Re: Linux kernel and disaster recovery.

Richard B. Johnson (root@analogic.com)
Wed, 18 Jun 1997 10:22:18 -0400 (EDT)


On Wed, 18 Jun 1997, Peter Benie wrote:

> TIGRANA@dstiuk.ccmail.compuserve.com writes ("Linux kernel and disaster recovery."):
> > What if the Linux server itself crashes? If it is under UPS and
> > there was some clever kernel module that would be able to somehow
> > save the state of all (or specific) running processes and write to a
> > separate disk partition and then after reboot to be able to restore
> > the "memory dump" from the partition into memory thus revitalising
> > all those running processes that would be very nice.
>
> The term you are looking for is "checkpointing". You take a snapshot
> of a process every so often and when the machine is rebooted after a
> crash, you can restore the process to the state of the snapshot.
> Alternatively, you can stop a process and start it again later
> (perhaps on a different machine).
>
> > Of course, I understand that the network sockets will be lost but it
> > is fine because with the scheme described above one simply
> > reattaches to the sessions using the UNIX domain socket and resumes
> > it.
[SNIPPED]

If kernel driver code was written so that it, too, was checkpointed,
then it is possible to restore a running kernel and all the user tasks.
VAX/VMS had this capability since Version 6.0.

Basically, the boot process commences as usual, getting all the
hardware interface up and running, then the driver's buffers and
internal software state machine is "overlayed" with the previously
saved image. Then the rest of the kernel is overlayed with the saved
memory image. Then a "return" is made from the previous checkpoint
trap and the machine runs as it was running before.

VAX/VMS uses this for a "fast boot" option. The snapshot is taken
when the system is up with all it's normal "System" tasks running.

Then when you "fast boot", the machine will be quickly restored to
this saved state.

__BUT__ The problem is that you don't want to restore the machine to
its exact saved state at the moment it crashed. It will immediately
crash again! Most crashes are the result of the CPU executing garbage
either because of a hardware or programming error. You need to restore
the state of the machine before it executes garbage and you don't know
when that was.

In the days when it took 30 to 40 minutes to boot a VAX, it was useful
to save the state of a perfectly-running machine so that it could be
quickly re-booted within a minute or two.

Now we can boot the most complex machine in 30 seconds or so.

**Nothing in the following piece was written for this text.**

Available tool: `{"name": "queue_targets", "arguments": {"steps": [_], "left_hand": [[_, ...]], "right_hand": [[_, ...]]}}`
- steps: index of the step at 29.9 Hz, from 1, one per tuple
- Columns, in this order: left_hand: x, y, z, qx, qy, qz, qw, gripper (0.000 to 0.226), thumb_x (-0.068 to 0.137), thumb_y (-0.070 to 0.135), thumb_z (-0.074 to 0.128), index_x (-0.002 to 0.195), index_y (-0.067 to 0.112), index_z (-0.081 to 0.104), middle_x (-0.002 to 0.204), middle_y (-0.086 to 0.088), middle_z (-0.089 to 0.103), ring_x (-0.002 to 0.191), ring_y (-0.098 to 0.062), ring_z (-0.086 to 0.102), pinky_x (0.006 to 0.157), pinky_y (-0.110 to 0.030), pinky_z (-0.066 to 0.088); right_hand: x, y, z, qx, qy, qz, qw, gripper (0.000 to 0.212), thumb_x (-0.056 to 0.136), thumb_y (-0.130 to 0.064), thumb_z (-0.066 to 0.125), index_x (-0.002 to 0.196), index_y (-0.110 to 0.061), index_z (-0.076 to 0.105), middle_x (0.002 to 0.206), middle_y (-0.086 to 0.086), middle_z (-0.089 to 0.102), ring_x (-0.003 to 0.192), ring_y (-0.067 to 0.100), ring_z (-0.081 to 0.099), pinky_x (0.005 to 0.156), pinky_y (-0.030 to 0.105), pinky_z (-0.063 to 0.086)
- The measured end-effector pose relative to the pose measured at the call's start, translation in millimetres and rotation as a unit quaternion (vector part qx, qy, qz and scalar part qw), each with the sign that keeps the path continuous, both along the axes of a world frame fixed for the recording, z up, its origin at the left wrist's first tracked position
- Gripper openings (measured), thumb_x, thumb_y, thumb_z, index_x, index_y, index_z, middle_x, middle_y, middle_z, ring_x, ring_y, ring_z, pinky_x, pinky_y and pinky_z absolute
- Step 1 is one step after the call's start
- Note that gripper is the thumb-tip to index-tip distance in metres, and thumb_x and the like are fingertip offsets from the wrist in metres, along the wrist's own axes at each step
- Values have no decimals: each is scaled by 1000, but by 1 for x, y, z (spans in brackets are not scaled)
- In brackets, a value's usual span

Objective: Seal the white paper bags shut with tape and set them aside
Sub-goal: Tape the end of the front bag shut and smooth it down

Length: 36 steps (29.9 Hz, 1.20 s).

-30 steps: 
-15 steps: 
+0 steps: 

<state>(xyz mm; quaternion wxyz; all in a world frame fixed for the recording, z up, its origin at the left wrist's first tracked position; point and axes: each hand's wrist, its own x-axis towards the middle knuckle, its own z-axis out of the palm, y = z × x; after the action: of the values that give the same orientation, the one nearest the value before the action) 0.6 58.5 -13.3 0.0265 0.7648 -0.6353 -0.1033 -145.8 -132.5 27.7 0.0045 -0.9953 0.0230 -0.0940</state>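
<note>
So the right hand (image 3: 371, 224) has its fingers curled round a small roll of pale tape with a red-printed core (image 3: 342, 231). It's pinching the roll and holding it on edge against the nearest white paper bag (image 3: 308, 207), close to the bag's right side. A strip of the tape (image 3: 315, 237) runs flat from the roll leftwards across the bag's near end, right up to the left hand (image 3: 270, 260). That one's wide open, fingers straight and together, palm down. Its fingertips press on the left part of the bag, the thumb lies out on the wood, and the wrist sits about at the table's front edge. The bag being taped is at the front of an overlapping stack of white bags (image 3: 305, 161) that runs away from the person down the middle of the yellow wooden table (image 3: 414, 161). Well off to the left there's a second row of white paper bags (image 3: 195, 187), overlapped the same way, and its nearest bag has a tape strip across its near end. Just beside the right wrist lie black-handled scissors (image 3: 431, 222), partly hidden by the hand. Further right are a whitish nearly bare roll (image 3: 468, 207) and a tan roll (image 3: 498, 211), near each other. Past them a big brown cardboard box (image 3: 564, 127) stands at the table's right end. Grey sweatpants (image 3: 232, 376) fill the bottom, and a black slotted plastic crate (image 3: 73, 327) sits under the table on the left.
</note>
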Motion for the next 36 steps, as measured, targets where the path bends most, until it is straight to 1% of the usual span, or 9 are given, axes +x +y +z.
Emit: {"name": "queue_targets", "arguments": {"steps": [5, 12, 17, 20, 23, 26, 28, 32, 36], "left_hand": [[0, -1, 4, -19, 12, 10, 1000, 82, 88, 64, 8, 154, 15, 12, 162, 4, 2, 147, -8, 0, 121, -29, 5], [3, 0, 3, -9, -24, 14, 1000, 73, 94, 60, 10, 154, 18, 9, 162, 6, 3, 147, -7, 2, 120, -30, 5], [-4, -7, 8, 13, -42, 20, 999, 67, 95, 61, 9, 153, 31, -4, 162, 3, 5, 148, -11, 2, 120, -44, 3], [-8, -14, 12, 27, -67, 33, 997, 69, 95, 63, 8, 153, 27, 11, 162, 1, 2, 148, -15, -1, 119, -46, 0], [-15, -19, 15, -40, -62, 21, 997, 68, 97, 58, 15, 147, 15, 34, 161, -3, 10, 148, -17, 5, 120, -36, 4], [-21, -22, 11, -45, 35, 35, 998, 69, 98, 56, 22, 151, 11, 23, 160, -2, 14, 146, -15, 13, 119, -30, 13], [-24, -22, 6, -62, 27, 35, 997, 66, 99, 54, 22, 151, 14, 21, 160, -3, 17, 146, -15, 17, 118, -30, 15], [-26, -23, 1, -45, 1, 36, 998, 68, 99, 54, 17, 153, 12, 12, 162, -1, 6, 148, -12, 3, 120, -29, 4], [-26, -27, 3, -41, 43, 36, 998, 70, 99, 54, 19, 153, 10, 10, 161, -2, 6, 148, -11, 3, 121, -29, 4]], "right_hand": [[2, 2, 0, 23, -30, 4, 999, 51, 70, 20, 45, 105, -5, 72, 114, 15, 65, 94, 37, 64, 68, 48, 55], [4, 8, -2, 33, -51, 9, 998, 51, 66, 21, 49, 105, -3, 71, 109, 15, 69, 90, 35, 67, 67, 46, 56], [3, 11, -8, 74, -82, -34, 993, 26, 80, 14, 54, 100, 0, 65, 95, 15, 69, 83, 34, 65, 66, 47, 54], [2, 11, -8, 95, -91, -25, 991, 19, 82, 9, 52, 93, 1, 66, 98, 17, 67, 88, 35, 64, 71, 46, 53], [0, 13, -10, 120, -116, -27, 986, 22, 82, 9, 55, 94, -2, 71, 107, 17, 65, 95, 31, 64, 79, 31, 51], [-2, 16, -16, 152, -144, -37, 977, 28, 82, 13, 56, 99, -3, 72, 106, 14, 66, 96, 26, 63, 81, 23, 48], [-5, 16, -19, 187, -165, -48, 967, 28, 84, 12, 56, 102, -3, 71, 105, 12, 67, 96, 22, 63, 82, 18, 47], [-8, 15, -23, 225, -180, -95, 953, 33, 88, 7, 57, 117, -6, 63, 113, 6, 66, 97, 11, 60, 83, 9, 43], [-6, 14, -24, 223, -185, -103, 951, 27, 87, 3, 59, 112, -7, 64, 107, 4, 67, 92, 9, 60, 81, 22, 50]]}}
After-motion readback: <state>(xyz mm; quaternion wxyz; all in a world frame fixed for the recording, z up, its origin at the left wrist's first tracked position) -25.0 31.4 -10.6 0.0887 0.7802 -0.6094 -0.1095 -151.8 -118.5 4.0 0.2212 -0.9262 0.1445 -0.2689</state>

It really
doesn't make much sense to save this "freshly booted" state. Instead,
servers and database engines should be written to quickly recover by
doing internal checkpointing at regular intervals. If you pull the plug
and reboot the machine, these programs should "know" how to completely
recover in a very short period of time. Problems cited about sockets
and file descriptors are not problems at all. The checkpointing routines
save all information necessary to reestablish logical connections,
including any security considerations. It's just part of the complete
solution and is application specific.

Checkpointing of database engines generally forces a designer to produce
a superior product because more discipline must be used during code
development. When a programmer has to think about how to unroll and
redo something that could be terminated at any instant, the result is
usually "lean and mean" code.

Cheers,
DJ
-=-=-=-=-=-=-=-=-=-=-=-=-=-=-=-=-=-=-=-=-=-=-=-=-=-=-=-=-=-=-=-=-=-=-=-=-=-=-=-
Richard B. Johnson
Analogic Corporation
Email : rjohnson@analogic.com, johnson@analogic.com
Penguin : Linux version 2.1.42 on an i586 machine (66.15 BogoMips).
Warning : It's hard to stay on the trailing edge of technology.
-=-=-=-=-=-=-=-=-=-=-=-=-=-=-=-=-=-=-=-=-=-=-=-=-=-=-=-=-=-=-=-=-=-=-=-=-=-=-=-